-- What is expected --
Among the records below, which lines contain the string "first"? Report them.

-- Records provided --
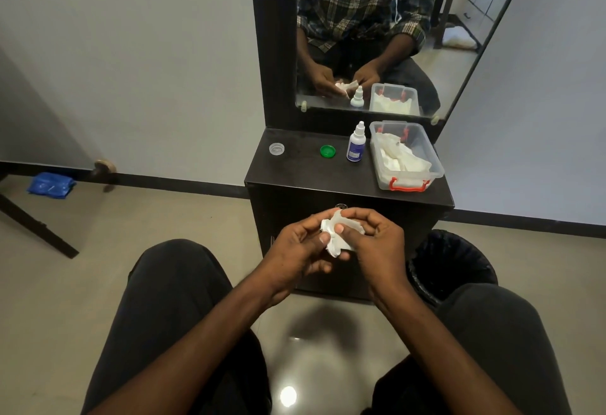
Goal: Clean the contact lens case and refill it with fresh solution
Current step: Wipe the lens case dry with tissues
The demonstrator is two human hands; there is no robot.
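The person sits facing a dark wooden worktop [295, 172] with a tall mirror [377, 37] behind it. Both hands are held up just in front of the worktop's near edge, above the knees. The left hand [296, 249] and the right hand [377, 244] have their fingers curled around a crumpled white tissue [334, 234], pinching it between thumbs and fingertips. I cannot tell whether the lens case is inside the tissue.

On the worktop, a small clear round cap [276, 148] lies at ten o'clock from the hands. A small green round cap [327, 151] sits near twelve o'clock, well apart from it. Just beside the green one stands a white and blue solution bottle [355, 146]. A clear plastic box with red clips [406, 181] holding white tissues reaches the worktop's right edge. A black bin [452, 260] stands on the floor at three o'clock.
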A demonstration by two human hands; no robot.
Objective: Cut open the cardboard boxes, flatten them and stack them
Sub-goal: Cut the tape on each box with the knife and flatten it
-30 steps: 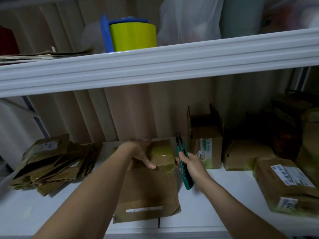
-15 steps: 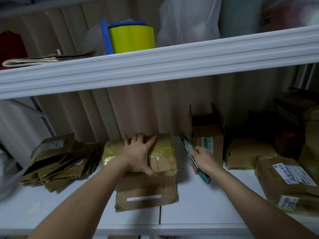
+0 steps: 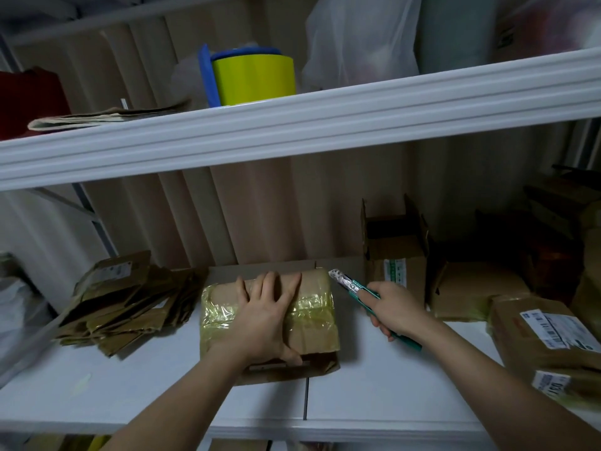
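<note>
- The left hand [image 3: 265, 315] lies flat, fingers spread, pressing down on the taped box [image 3: 271, 320] in the middle of the lower shelf [image 3: 374, 395]; this box rests on a flattened piece of cardboard [image 3: 292, 369].
- The right hand [image 3: 395, 309] grips a green knife [image 3: 364, 292], its blade tip just beside the box's far right corner.
- To cut well, I judge the blade should run shallow along the tape seam, moving away from the pressing hand, with the fingers kept off the line.
- To the left lies a pile of flattened boxes [image 3: 120, 307], the stack to add to.
- To the right sits a sealed parcel [image 3: 546, 340] with labels; what it holds is hidden.
- Farther back an open box [image 3: 395, 252] stands upright; its inside is too dark to tell.
- On the upper shelf [image 3: 292, 125] stands a yellow tub [image 3: 255, 79].
</note>
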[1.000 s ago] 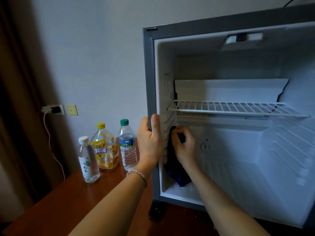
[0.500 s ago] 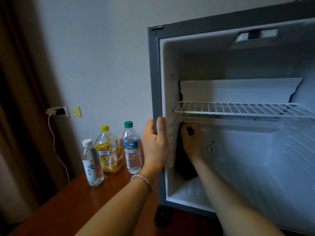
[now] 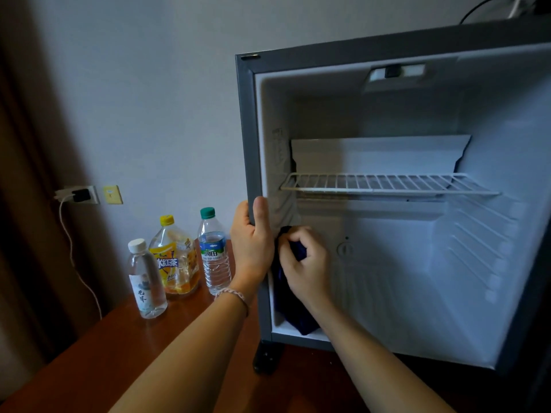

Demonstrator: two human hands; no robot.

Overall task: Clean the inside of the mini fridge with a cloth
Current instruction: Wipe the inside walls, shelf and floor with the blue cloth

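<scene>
The grey mini fridge stands open on a wooden table, its white inside bare except for a wire shelf. My left hand grips the fridge's left front edge, thumb on the front face. My right hand is inside the lower compartment and holds a dark blue cloth bunched against the left inner wall. The cloth hangs down to the fridge floor. Part of it is hidden behind my hand.
Three bottles stand left of the fridge on the table: a small clear one, a yellow-capped tea bottle and a green-capped water bottle. A wall socket with a white cable sits beside a brown curtain.
My right hand with the cloth slid up the left inner wall to just under the shelf, then came back down. My left hand kept its grip on the fridge edge.
</scene>
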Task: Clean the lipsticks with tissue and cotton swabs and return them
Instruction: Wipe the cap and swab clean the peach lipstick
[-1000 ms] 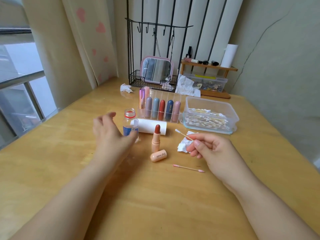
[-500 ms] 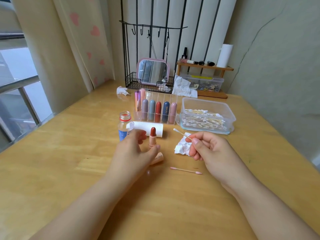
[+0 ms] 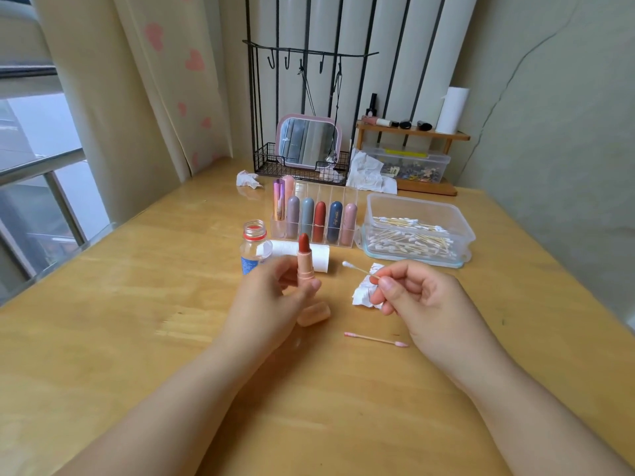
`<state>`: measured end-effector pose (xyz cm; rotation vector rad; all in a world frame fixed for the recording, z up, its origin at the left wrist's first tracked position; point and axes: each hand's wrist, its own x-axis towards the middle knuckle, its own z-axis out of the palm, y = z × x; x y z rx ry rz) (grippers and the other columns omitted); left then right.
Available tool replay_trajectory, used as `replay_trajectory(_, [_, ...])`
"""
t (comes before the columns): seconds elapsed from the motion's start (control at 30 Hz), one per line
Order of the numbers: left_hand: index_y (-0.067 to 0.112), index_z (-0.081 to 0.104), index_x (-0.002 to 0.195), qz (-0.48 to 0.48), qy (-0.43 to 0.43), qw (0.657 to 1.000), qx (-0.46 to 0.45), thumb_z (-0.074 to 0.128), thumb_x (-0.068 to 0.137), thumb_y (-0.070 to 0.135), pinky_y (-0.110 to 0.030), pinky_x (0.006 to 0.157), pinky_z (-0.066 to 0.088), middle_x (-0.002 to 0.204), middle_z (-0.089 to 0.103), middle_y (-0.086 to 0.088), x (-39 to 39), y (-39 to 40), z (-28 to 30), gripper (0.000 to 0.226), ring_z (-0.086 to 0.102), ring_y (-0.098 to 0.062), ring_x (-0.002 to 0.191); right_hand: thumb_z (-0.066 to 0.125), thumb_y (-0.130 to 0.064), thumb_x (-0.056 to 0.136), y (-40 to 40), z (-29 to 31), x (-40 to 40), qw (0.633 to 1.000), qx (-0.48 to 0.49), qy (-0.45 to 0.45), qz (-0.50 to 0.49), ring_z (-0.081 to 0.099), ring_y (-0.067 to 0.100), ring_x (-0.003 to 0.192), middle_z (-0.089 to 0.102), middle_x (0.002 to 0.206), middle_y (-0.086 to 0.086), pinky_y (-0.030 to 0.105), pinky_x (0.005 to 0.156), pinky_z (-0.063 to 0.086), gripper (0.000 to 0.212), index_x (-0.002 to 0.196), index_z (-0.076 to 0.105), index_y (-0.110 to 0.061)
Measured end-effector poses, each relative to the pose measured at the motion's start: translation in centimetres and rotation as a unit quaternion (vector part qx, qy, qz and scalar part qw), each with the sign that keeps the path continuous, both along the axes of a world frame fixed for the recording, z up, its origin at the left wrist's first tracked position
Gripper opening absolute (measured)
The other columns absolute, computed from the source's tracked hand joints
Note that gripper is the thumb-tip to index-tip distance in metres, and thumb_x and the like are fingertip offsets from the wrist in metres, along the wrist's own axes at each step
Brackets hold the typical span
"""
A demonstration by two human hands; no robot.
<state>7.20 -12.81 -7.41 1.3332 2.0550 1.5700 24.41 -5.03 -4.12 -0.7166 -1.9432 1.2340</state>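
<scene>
My left hand (image 3: 268, 300) grips an uncapped peach lipstick (image 3: 304, 259) upright, its red bullet exposed at the top. Its peach cap (image 3: 314, 314) lies on the wooden table just right of that hand. My right hand (image 3: 422, 304) pinches a clean cotton swab (image 3: 359, 269), white tip pointing left toward the lipstick but apart from it. A crumpled tissue (image 3: 366, 290) lies under the right hand's fingers. A used, pink-stained swab (image 3: 376, 339) lies on the table in front. Several capped lipsticks stand in a clear organizer (image 3: 316, 218) behind.
A clear tub of cotton swabs (image 3: 417, 231) sits at the right. An open small bottle (image 3: 253, 245) and a white roll (image 3: 292, 250) stand just behind my left hand. Farther back are a mirror in a wire rack (image 3: 307, 142), crumpled tissues and a small wooden shelf (image 3: 412, 132).
My left hand moved right from beside the bottle, took hold of the standing lipstick and lifted it. The right hand kept its swab almost still.
</scene>
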Motion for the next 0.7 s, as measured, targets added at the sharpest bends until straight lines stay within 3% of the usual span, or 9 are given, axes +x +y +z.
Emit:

-- The answer --
`<state>`: measured end-effector pose (xyz cm; rotation vector rad; all in a world frame fixed for the recording, z up, its origin at the left wrist's first tracked position; point and axes: each hand's wrist, its own x-axis towards the middle knuckle, its own z-axis out of the palm, y = z × x; x y z rx ry rz) (grippers and the other columns omitted); left then right.
Measured end-effector poses, each relative to the pose measured at the motion's start: translation in centimetres and rotation as a unit quaternion (vector part qx, qy, qz and scalar part qw), each with the sign that keeps the path continuous, both along the axes of a world frame fixed for the recording, z up, its origin at the left wrist's first tracked position

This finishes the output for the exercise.